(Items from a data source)
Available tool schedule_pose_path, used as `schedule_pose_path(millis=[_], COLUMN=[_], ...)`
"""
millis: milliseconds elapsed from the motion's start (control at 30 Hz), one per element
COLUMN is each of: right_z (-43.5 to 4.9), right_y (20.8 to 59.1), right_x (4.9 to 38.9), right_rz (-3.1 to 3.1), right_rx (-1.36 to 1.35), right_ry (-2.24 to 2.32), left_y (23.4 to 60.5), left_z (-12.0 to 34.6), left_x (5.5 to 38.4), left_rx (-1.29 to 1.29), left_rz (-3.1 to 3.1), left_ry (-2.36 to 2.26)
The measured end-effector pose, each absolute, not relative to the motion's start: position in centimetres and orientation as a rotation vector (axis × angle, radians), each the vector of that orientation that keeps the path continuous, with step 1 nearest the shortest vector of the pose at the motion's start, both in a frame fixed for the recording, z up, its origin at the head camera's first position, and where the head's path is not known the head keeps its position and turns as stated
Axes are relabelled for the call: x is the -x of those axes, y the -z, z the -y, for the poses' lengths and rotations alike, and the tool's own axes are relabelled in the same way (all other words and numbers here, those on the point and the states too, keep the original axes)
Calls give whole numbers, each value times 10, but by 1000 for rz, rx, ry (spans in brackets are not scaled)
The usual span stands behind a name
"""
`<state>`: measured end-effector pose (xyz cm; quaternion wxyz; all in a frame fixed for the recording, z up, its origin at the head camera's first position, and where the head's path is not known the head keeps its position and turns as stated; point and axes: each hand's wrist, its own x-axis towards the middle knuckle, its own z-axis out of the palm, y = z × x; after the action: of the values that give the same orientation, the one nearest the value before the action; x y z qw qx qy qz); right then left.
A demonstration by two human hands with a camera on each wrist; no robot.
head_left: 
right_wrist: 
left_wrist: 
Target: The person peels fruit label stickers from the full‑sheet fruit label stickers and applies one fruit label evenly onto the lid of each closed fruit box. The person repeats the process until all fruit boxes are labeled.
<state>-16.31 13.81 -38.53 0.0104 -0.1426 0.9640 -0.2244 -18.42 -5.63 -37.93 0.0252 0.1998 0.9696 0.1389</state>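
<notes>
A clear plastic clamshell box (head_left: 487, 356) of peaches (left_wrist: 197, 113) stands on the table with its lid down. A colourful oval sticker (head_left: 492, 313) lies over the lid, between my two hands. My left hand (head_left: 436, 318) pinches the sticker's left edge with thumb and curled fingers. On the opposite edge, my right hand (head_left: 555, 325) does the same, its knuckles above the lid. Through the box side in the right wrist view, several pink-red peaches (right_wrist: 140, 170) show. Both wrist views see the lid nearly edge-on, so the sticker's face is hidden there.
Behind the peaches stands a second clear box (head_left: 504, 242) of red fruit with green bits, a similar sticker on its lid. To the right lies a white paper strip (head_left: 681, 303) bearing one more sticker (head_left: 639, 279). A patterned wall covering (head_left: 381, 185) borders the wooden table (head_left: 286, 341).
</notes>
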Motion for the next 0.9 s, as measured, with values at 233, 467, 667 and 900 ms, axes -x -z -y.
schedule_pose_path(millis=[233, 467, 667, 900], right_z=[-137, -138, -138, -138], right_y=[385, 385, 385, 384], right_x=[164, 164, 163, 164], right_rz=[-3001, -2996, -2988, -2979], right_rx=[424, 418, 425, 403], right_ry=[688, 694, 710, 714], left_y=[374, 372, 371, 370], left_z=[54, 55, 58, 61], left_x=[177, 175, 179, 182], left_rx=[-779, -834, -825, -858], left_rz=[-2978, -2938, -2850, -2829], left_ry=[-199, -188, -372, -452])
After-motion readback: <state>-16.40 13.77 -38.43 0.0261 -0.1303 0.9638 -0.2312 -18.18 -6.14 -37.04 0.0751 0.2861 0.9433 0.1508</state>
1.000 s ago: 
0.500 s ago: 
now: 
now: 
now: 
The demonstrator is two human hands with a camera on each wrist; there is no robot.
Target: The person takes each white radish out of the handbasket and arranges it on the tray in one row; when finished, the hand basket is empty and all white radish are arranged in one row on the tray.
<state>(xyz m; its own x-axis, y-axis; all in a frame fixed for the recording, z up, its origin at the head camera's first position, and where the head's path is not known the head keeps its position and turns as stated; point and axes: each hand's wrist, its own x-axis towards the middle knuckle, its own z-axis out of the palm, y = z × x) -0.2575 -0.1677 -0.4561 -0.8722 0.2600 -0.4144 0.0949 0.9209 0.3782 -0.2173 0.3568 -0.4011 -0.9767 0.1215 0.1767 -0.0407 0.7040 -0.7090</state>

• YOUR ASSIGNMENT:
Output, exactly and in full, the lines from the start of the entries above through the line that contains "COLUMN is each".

• ANSWER TO THE EXERCISE:
Available tool schedule_pose_path, used as `schedule_pose_path(millis=[_], COLUMN=[_], ...)`
"""
millis: milliseconds elapsed from the motion's start (control at 30 Hz), one per element
COLUMN is each of: right_z (-43.5 to 4.9), right_y (20.8 to 59.1), right_x (4.9 to 38.9), right_rz (-3.1 to 3.1), right_rx (-1.36 to 1.35), right_ry (-2.24 to 2.32), left_y (23.4 to 60.5), left_z (-12.0 to 34.6), left_x (5.5 to 38.4), left_rx (-1.29 to 1.29), left_rz (-3.1 to 3.1), left_ry (-2.36 to 2.26)

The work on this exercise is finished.